Reproducibility Index

Notice: The reproducibility variables underlying each score are classified using an automated LLM-based pipeline, validated against a manually labeled dataset. LLM-based classification introduces uncertainty and potential bias; scores should be interpreted as estimates. Full accuracy metrics and methodology are described in Coakley et alK. L. Coakley, T. Snelleman, H. Hoos, and O. E. Gundersen, "The embrace of open science: An analysis of a decade of AI research and 56 800 conference papers," Under Review, 2026..

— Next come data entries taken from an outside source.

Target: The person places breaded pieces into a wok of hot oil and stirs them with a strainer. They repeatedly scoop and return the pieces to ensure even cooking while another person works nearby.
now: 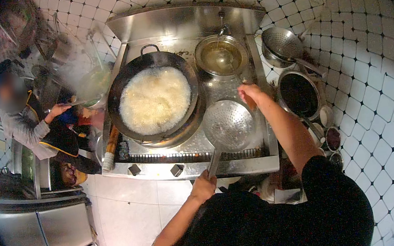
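My left hand [203, 187] is closed around the handle of a perforated metal strainer [229, 125], whose round bowl lies over the stove top right of the wok. A large dark wok [115, 108] sits on the burner, and pale foaming liquid [156, 100] bubbles inside it. My right hand [249, 93] is raised between the strainer and a round metal basin of liquid [221, 56]; its fingers are curled around what looks like a thin handle reaching towards the basin, though the blur hides the tool's kind.
A co-worker [31, 127] stands at the left, holding a utensil over a steaming pan. Right of the stove [226, 168] are a colander [284, 42], a pot of dark contents [298, 93] and small containers. A bamboo brush [111, 146] lies at the left edge.
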`<control>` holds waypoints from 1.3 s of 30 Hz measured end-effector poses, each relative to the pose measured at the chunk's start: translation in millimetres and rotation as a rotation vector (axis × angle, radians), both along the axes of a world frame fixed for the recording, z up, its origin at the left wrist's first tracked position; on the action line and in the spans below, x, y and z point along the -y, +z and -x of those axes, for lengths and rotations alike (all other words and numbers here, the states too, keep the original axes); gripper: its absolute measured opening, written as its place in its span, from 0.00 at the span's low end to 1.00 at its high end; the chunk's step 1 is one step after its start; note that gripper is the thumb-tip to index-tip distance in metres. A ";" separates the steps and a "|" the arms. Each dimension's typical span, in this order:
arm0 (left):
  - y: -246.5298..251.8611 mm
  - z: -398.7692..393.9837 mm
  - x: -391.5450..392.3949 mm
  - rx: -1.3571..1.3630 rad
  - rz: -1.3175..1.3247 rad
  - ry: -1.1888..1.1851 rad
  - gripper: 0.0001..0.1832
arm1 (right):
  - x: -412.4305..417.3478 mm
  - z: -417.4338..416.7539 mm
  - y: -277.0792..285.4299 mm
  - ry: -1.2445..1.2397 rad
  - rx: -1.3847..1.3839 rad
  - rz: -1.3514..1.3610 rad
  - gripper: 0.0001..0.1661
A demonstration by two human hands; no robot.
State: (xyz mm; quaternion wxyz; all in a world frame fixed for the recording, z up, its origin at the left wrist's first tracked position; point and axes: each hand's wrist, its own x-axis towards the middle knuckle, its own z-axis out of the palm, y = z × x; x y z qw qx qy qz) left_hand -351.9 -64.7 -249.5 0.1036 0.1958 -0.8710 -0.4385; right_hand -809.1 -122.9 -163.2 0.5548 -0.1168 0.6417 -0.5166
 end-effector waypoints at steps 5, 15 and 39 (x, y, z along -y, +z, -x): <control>72.0 5.7 12.1 0.251 -0.049 0.101 0.14 | -16.5 -25.7 3.1 -0.373 1.114 0.520 0.15; 43.6 64.1 33.9 0.219 0.468 -0.083 0.12 | -147.2 -47.6 49.8 -0.237 0.914 0.632 0.11; 168.1 50.0 36.2 0.274 -2.064 0.140 0.09 | -261.5 -148.9 142.3 -0.118 -0.210 0.180 0.33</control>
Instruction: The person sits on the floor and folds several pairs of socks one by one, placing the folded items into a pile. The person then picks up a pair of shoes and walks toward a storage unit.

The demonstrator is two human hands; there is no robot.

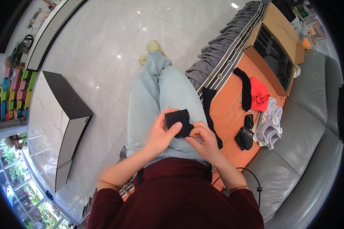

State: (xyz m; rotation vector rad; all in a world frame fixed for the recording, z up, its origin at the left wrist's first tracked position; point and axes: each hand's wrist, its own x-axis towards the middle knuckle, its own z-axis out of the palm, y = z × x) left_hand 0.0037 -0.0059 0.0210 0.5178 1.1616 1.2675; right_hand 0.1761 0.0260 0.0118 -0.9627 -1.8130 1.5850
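Note:
Over my lap, a small folded black cloth item, likely a sock, is held between both hands. My left hand grips its left side, thumb pressed on the top face. The fingertips of my right hand pinch its lower right corner. Beside my right thigh lies a long black sock on the orange seat cover. Farther right are another long black sock, a red cloth and two folded black bundles, a larger one and a smaller one.
An open cardboard box with dark contents stands on the seat, by the grey leather backrest. Light-coloured shoes and wire hangers lie nearby. A black cable curves at my right elbow. A marble-topped table stands left.

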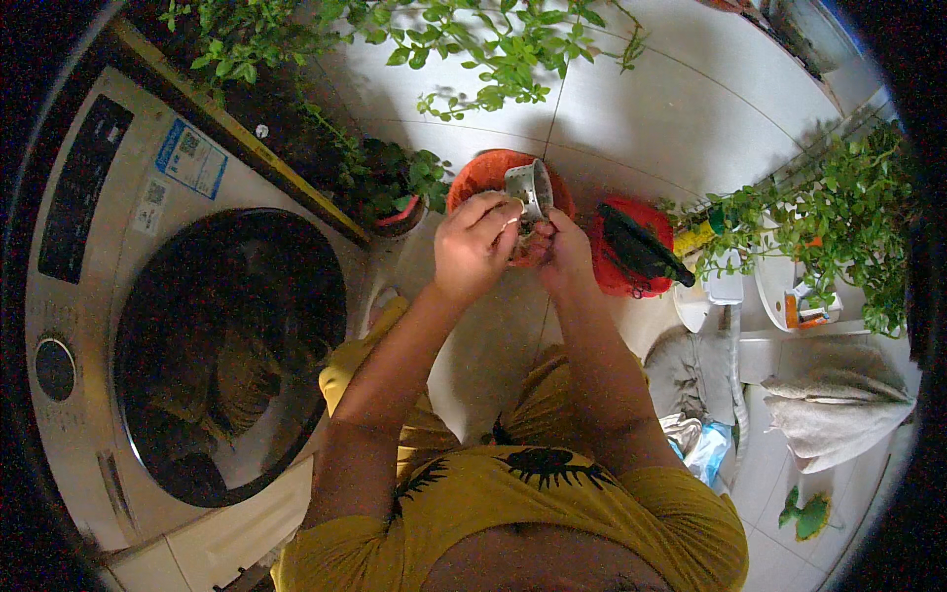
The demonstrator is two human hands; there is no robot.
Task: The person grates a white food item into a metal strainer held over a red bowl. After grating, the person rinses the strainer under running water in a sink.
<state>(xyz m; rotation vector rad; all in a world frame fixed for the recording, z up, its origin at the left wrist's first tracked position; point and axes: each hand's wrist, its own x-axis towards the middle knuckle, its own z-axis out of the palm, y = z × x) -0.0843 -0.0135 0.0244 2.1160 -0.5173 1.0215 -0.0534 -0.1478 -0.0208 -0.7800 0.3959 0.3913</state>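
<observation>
A metal cup-like piece with holes in its wall (527, 183), tilted on its side, is held over an orange-red basin (473, 172) on the floor. My right hand (566, 248) grips its rim from the right and below. My left hand (473, 244) is at its left side, fingers bent together near a small pale bit; whether they pinch that bit or the metal wall I cannot tell. Between the hands, the lower part of the piece and what may be inside it are hidden.
A red container (632, 277) with a dark green object (640, 244) across it stands right of the basin. A washing machine (89, 370) fills the left. Leafy plants (510, 52) hang at the top and right. A grey cloth (836, 414) hangs at the right.
</observation>
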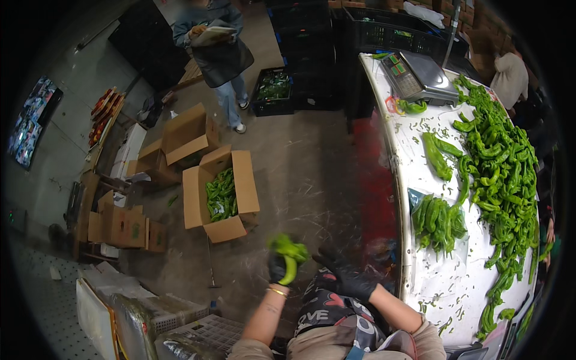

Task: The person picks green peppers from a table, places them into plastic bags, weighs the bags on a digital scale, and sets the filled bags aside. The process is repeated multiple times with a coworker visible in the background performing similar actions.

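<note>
My left hand (278, 269), in a black glove, is closed around a bunch of green peppers (290, 252), slightly blurred, over the floor. To its right my right hand (348, 279), also black-gloved, is held in front of my patterned apron with its fingers apart and nothing seen in it. On the white table (436, 297) at my right, a bundle of green peppers (436, 220) lies on a clear plastic bag. Beyond it spreads a long heap of green peppers (504, 180), and a few larger ones lie nearer the scale.
A digital scale (420, 78) stands at the table's far end. An open cardboard box (245, 180) of peppers sits on the floor, with more boxes behind. A person (216, 45) stands ahead; another (510, 78) is beyond the table. Plastic crates (216, 333) lie at lower left.
</note>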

Discffusion: Discriminative Diffusion Models as Few-shot Vision and Language Learners

Authors: Xuehai He, Weixi Feng, Tsu-Jui Fu, Varun Jampani, Arjun Reddy Akula, Pradyumna Narayana, S Basu, William Yang Wang, Xin Eric Wang

TMLR 2024 | Venue PDF | LLM Run Details

Reproducibility Variable	Result	LLM Response
Research Type	Experimental	By comparing Discffusion with stateof-the-art methods on several benchmark datasets, we demonstrate the potential of using pre-trained diffusion models for discriminative tasks with superior results on few-shot imagetext matching. The paper contains a dedicated "5 Experiments" section detailing evaluations on multiple datasets, comparisons with baselines, and ablation studies, indicating empirical validation.
Researcher Affiliation	Collaboration	1UC Santa Cruz, 2UC Santa Barbara, 3Stability AI, 4Google EMAIL. The affiliations include both academic institutions (UC Santa Cruz, UC Santa Barbara) and industry companies (Stability AI, Google).
Pseudocode	Yes	The overall algorithm is shown in Algorithm 2. Algorithm 1 Discffusion Training Algorithm 2 Discffusion Inference
Open Source Code	No	The paper mentions using third-party libraries like "Accelerate library 2" and "Hugging Face Diffusers 4" but does not provide any explicit statement or link to the authors' own source code for Discffusion.
Open Datasets	Yes	We use the Compositional Visual Genome (Com VG) (Krishna et al., 2017) and Ref COCOg (Yu et al., 2016) datasets to do image-text matching. Additionally, we include the VQAv2 dataset (Antol et al., 2015). Winoground (Thrush et al., 2022) and VL-checklist (Zhao et al., 2022) are also included. LAION (Schuhmann et al., 2022) dataset for pre-training. MS-COCO dataset (Lin et al., 2014).
Dataset Splits	Yes	We then test Discffusion under the setting where we train the model with only 5% of the dataset (Yoo et al., 2021), demonstrating its adaptation capability using limited data. We have expanded our experimentation to extreme few-shot learning by conducting tests with only 0.5% of training data (27 examples from Com VG).
Hardware Specification	Yes	The inference was executed in a distributed manner on a NVIDIA workstation equipped with 4 A6000 GPUs. Remarkably, it requires only a single NVIDIA V100 GPU for training.
Software Dependencies	No	The paper mentions using "Stable Diffusion v2.1-base with the x Former (Lefaudeux et al., 2022) and flash attention (Dao et al., 2022) implementation" and the "Accelerate library" and "Hugging Face Diffusers" but does not provide specific version numbers for these software components or libraries.
Experiment Setup	Yes	M is a predefined margin where we use 0.2 in our experiments. We use Stable Diffusion v2.1-base. On the Ref COCOg dataset, we sample 10 text prompts from the pool each time. The sampling was carried out using the DDIM (Song et al., 2020) method with a total of 50 steps. We set the noise level to {0.2, 0.4, 0.6, 0.8}.